*** MATERIAL PROVIDED

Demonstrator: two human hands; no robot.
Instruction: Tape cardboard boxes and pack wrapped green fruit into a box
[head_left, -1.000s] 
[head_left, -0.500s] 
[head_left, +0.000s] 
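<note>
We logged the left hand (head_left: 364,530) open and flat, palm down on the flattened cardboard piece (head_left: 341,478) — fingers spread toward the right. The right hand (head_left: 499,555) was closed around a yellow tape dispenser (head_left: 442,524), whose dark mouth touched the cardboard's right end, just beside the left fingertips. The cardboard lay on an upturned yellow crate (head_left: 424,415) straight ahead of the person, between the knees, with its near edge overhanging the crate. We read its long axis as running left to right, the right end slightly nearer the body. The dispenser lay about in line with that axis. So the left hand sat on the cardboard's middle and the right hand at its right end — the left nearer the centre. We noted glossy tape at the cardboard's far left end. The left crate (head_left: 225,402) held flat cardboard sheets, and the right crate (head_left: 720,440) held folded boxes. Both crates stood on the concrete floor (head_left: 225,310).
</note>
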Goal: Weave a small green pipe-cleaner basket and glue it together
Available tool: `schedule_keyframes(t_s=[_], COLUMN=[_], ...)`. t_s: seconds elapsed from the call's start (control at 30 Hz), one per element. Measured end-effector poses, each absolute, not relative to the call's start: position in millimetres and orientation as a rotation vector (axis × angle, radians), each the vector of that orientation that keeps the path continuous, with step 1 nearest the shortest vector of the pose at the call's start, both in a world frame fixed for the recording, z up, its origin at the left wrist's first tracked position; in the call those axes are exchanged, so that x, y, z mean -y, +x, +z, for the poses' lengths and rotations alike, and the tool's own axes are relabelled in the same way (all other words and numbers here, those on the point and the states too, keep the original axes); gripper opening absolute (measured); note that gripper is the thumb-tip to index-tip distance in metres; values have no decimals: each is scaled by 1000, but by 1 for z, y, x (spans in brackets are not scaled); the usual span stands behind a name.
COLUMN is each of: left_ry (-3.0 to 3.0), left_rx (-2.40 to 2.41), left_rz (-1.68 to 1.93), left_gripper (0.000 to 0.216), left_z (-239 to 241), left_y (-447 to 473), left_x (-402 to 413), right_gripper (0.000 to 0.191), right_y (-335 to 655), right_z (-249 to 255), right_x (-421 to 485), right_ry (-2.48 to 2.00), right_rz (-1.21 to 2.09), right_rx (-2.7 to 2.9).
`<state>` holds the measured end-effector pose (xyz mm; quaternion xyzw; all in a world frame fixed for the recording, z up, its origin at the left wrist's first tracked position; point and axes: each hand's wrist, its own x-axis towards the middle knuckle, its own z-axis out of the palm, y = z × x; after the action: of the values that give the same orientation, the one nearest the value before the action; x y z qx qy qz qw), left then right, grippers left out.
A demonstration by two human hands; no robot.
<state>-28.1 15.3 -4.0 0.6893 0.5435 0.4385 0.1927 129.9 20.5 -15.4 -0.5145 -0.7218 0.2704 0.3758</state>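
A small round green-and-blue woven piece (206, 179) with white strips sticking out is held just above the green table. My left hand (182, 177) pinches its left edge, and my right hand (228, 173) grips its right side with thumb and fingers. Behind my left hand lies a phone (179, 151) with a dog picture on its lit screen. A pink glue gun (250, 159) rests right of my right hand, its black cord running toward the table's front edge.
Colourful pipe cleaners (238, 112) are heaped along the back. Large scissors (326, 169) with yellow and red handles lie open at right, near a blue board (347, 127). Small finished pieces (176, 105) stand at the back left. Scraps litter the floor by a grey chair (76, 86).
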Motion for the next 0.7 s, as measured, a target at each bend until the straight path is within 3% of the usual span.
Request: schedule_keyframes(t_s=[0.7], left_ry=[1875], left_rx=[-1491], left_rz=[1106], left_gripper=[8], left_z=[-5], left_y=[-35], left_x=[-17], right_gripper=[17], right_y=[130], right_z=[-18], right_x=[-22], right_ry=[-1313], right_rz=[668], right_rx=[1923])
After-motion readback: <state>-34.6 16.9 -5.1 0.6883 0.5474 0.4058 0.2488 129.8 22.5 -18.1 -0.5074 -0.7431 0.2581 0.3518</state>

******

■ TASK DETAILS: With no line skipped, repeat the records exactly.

■ ANSWER AREA:
Demonstrator: two human hands; no robot.
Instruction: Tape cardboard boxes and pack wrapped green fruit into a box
[head_left, -1.000s] 
[head_left, -0.500s] 
[head_left, +0.000s] 
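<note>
We logged the left hand (head_left: 364,530) open and flat, palm down on the flattened cardboard piece (head_left: 341,478) — fingers spread toward the right. The right hand (head_left: 499,555) was closed around a yellow tape dispenser (head_left: 442,524), whose dark mouth touched the cardboard's right end, just beside the left fingertips. The cardboard lay on an upturned yellow crate (head_left: 424,415) straight ahead of the person, between the knees, with its near edge overhanging the crate. We read its long axis as running left to right, the right end slightly nearer the body. The dispenser lay about in line with that axis. So the left hand sat on the cardboard's middle and the right hand at its right end — the left nearer the centre. We noted glossy tape at the cardboard's far left end. The left crate (head_left: 225,402) held flat cardboard sheets, and the right crate (head_left: 720,440) held folded boxes. Both crates stood on the concrete floor (head_left: 225,310).
</note>
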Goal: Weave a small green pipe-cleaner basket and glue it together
Available tool: `schedule_keyframes(t_s=[_], COLUMN=[_], ...)`. t_s: seconds elapsed from the call's start (control at 30 Hz), one per element. Measured end-effector poses, each absolute, not relative to the call's start: position in millimetres and orientation as a rotation vector (axis × angle, radians), each the vector of that orientation that keeps the path continuous, with step 1 nearest the shortest vector of the pose at the call's start, both in a world frame fixed for the recording, z up, its origin at the left wrist's first tracked position; in the call those axes are exchanged, so that x, y, z mean -y, +x, +z, for the poses' lengths and rotations alike, and the tool's own axes are relabelled in the same way (all other words and numbers here, those on the point and the states too, keep the original axes); gripper opening absolute (measured); note that gripper is the thumb-tip to index-tip distance in metres; values have no decimals: each is scaled by 1000, but by 1 for z, y, x (spans in brackets are not scaled); the usual span stands behind a name.
COLUMN is each of: left_ry (-3.0 to 3.0), left_rx (-2.40 to 2.41), left_rz (-1.68 to 1.93), left_gripper (0.000 to 0.216), left_z (-239 to 241), left_y (-447 to 473), left_x (-402 to 413), right_gripper (0.000 to 0.191), right_y (-335 to 655), right_z (-249 to 255), right_x (-421 to 485), right_ry (-2.48 to 2.00), right_rz (-1.21 to 2.09), right_rx (-2.7 to 2.9).
`<state>` holds the measured end-effector pose (xyz mm; quaternion xyzw; all in a world frame fixed for the recording, z up, its origin at the left wrist's first tracked position; point and axes: each hand's wrist, its own x-axis towards the middle knuckle, its own z-axis out of the palm, y = z × x; after the action: of the values that give the same orientation, the one nearest the value before the action; x y z qx qy qz qw), left then right, grippers left out.
A demonstration by two human hands; no robot.
<state>-28.1 15.3 -4.0 0.6893 0.5435 0.4385 0.1927 129.9 20.5 -15.4 -0.5145 -0.7218 0.2704 0.3758</state>
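A small round green-and-blue woven piece (206, 179) with white strips sticking out is held just above the green table. My left hand (182, 177) pinches its left edge, and my right hand (228, 173) grips its right side with thumb and fingers. Behind my left hand lies a phone (179, 151) with a dog picture on its lit screen. A pink glue gun (250, 159) rests right of my right hand, its black cord running toward the table's front edge.
Colourful pipe cleaners (238, 112) are heaped along the back. Large scissors (326, 169) with yellow and red handles lie open at right, near a blue board (347, 127). Small finished pieces (176, 105) stand at the back left. Scraps litter the floor by a grey chair (76, 86).
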Motion for the next 0.7 s, as measured, a target at each bend until the straight path is within 3% of the usual span.
Request: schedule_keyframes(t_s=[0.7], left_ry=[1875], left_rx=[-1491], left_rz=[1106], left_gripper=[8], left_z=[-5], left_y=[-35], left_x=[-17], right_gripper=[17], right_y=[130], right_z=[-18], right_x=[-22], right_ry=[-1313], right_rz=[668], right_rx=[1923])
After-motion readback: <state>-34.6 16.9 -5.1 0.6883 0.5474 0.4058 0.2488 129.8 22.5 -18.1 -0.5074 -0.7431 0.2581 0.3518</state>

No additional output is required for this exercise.